Monday, February 23, 2009

1 Corinthians, chapter 7

I'm not really sure what to make of this latest chapter. In it, Paul talks about what we should do when it comes to marriage. It makes some very valid points, but he also argues against the institution of marriage in a way. He thinks that marriage is fine if you are already married or seeking marriage, but he also advises people not to be married because of the distractions it can bring. Still, he makes it a point to focus on having the Lord as the main purpose in one's life.

17Nevertheless, each one should retain the place in life that the Lord assigned to him and to which God has called him. This is the rule I lay down in all the churches. 18Was a man already circumcised when he was called? He should not become uncircumcised. Was a man uncircumcised when he was called? He should not be circumcised. 19Circumcision is nothing and uncircumcision is nothing. Keeping God's commands is what counts. 20Each one should remain in the situation which he was in when God called him. – 1 Corinthians 7:17-20

Keeping God's commands is what counts. The simplicity of that statement is beautiful. In six words Paul sums up the entire human position. Ultimately, many of decisions and actions don't matter as long as they are in line with what God wants for us. For some, God does want them to remain unmarried and devoted solely to him. For others, he intends marriage. As long as these decisions do not supersede our relationship with Christ we can fulfill the purpose that we are put on this earth for. I love my wife, but I know I cannot possibly put her above my devotion to Christ.

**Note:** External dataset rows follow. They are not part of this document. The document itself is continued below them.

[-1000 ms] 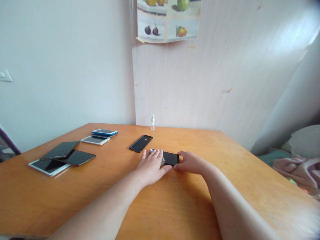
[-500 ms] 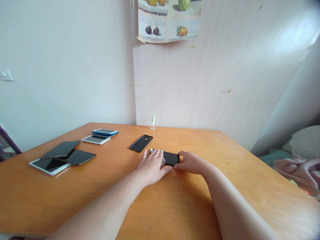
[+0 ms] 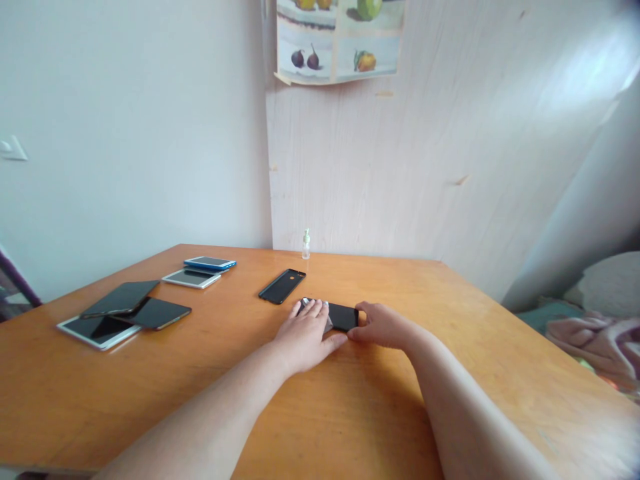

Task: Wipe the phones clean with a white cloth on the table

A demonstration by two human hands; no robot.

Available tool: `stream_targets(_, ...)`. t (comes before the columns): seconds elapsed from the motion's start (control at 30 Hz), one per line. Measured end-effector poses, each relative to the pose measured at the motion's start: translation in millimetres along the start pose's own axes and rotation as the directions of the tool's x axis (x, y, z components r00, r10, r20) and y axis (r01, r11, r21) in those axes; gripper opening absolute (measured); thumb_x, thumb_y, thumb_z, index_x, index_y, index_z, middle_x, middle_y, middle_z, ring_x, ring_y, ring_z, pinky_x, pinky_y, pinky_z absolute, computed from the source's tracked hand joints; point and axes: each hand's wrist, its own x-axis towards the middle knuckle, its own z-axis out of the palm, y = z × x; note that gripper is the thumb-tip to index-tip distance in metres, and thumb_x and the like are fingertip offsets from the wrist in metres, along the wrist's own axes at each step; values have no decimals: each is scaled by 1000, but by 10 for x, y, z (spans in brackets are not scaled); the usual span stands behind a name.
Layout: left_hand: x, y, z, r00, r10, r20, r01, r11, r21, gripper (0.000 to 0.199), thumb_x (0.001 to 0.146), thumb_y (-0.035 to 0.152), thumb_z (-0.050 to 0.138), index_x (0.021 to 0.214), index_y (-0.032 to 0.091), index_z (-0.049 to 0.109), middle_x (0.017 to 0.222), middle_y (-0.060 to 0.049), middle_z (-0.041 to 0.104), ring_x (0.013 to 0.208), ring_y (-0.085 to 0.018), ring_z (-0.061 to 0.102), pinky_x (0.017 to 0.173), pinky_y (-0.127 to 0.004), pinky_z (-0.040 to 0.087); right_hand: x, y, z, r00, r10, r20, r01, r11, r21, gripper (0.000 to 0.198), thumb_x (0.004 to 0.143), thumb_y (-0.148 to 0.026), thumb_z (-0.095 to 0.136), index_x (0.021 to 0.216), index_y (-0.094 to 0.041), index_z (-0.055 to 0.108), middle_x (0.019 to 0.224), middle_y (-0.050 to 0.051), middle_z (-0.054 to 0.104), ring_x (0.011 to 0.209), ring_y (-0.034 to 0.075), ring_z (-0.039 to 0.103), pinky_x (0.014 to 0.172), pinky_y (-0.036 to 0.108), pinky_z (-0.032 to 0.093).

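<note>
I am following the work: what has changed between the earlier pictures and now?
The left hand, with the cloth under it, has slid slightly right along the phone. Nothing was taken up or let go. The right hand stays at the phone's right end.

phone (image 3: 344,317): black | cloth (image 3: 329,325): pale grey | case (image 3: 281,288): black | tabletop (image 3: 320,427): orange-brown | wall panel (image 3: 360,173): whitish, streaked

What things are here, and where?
Phone: one, black, centre
Cloth: one, whitish, on phone
Phone case: one, black, beyond phone
Pump bottle: one, clear, far edge
Nearer devices: three, black, white, left
Farther devices: at least two, blue, white, left
Table: one, orange-brown, centre
Fruit poster: one, multicoloured, top
Back wall: one, pale, background
Wall fitting: one, white, far left
Fabrics: several, pink, teal, right
Left hand: one, on cloth
Right hand: one, at phone's end
</note>
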Motion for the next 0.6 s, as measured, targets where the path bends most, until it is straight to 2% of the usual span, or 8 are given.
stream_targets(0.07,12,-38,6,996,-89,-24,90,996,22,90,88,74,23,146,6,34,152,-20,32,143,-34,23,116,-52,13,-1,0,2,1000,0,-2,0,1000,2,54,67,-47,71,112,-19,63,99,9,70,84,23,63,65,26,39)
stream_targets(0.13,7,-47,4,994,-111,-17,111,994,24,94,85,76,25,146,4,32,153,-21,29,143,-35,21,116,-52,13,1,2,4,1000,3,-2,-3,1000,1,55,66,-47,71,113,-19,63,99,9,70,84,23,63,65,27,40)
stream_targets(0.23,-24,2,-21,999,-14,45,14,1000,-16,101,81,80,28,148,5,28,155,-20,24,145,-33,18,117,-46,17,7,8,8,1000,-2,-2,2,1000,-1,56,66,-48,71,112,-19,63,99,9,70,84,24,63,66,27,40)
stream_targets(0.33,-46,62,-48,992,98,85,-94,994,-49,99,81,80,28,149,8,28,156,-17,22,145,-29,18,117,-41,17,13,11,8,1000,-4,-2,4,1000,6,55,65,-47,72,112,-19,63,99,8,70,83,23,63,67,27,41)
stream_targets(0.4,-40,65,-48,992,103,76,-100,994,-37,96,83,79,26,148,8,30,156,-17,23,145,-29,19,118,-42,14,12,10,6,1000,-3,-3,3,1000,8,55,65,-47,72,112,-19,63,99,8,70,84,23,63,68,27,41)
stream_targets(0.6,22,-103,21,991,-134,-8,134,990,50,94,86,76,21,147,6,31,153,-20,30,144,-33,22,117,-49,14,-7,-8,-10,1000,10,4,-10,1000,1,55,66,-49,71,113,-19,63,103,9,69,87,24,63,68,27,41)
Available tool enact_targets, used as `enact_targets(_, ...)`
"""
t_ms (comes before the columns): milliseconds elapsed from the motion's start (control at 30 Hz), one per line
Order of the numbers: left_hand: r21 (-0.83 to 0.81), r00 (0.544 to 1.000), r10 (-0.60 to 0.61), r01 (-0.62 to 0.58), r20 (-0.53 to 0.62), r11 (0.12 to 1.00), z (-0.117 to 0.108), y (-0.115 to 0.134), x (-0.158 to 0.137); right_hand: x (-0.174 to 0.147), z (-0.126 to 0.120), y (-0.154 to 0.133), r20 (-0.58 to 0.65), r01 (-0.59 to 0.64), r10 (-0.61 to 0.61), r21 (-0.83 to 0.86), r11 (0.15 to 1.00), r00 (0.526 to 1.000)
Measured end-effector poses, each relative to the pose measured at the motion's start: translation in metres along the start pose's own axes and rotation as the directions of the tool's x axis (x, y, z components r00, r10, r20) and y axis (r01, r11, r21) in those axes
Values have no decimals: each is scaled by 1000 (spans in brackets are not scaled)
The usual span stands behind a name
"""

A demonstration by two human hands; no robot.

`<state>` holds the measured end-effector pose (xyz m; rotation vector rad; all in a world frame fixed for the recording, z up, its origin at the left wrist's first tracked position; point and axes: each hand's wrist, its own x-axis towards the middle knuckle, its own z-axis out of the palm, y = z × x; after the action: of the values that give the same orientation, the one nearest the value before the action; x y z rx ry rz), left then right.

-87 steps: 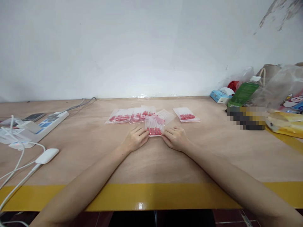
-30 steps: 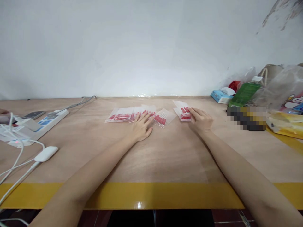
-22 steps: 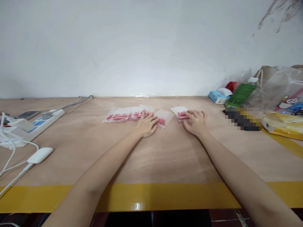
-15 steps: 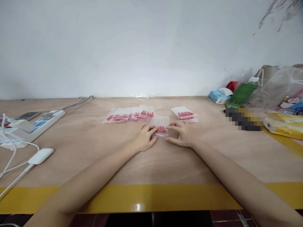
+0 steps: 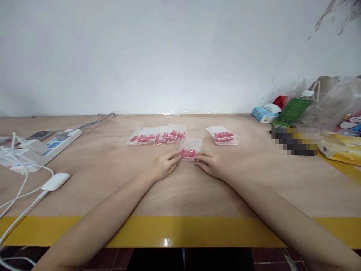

As we see from this chapter, the bond of marriage can be used as a tool to further strengthen our relationship with Christ. A believing spouse is someone that we can study with, pray with, worship with, and use as encouragement. As one strengthens the other that strength is returned. It is the old "two heads are better than one" tactic. Conversely, if a spouse does not believe it can quickly become a burden for the believing partner.